TASK DESCRIPTION =
Please restate the material below word for word, from the first line through the one that contains "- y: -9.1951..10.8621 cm", inclusive.

GIVEN DATA =
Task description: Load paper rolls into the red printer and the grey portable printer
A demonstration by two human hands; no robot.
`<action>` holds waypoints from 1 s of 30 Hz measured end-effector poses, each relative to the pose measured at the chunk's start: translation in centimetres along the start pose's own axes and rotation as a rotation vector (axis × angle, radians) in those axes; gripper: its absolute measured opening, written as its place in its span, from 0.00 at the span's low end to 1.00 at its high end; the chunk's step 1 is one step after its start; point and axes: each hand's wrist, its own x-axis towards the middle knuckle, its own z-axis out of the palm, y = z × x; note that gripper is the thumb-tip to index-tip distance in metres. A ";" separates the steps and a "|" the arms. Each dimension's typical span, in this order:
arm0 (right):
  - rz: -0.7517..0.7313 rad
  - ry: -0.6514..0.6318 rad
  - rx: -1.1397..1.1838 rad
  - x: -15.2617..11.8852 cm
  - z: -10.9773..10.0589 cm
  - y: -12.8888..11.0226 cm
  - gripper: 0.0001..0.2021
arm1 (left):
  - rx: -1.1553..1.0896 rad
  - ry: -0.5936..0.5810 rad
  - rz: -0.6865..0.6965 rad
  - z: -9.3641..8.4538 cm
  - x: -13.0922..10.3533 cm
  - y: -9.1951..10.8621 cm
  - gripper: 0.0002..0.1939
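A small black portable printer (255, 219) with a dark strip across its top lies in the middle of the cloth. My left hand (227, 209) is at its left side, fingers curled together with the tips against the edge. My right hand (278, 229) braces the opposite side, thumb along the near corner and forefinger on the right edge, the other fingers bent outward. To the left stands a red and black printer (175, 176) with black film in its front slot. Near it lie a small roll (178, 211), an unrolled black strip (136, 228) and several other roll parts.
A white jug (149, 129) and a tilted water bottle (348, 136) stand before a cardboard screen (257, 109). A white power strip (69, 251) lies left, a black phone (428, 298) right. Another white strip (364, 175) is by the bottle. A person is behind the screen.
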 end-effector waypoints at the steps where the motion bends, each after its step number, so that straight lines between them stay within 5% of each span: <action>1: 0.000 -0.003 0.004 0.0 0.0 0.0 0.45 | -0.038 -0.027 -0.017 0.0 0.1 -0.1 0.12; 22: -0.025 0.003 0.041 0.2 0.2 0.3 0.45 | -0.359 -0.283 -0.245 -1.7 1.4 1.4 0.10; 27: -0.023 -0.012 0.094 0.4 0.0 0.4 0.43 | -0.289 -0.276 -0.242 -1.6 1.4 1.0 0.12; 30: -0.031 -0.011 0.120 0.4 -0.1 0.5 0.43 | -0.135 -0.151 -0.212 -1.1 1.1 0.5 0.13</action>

OUTPUT FOR THIS TASK =
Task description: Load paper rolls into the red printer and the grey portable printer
A demonstration by two human hands; no robot.
`<action>` holds waypoints from 1 s of 30 Hz measured end-effector poses, each relative to the pose measured at the chunk's start: translation in centimetres along the start pose's own axes and rotation as a rotation vector (axis × angle, radians) in those axes; gripper: its absolute measured opening, written as its place in its span, from 0.00 at the span's low end to 1.00 at its high end; the chunk's step 1 is one step after its start; point and axes: each hand's wrist, its own x-axis towards the middle knuckle, its own z-axis out of the palm, y = z × x; note that gripper is the thumb-tip to index-tip distance in metres. A ";" separates the steps and a "|" the arms. Each dimension's typical span, in this order:
arm0 (right):
  - rz: -0.7517..0.7313 rad
  - ry: -0.6514..0.6318 rad
  - rx: -1.1397..1.1838 rad
  - x: -15.2617..11.8852 cm
  - z: -10.9773..10.0589 cm
  - y: -12.8888..11.0226 cm
  - gripper: 0.0001..0.2021
arm1 (left):
  - rx: -1.1553..1.0896 rad
  - ry: -0.5936..0.5810 rad
  - rz: -0.6865..0.6965 rad
  - z: -9.3641..8.4538 cm
  - x: -13.0922..10.3533 cm
  - y: -9.1951..10.8621 cm

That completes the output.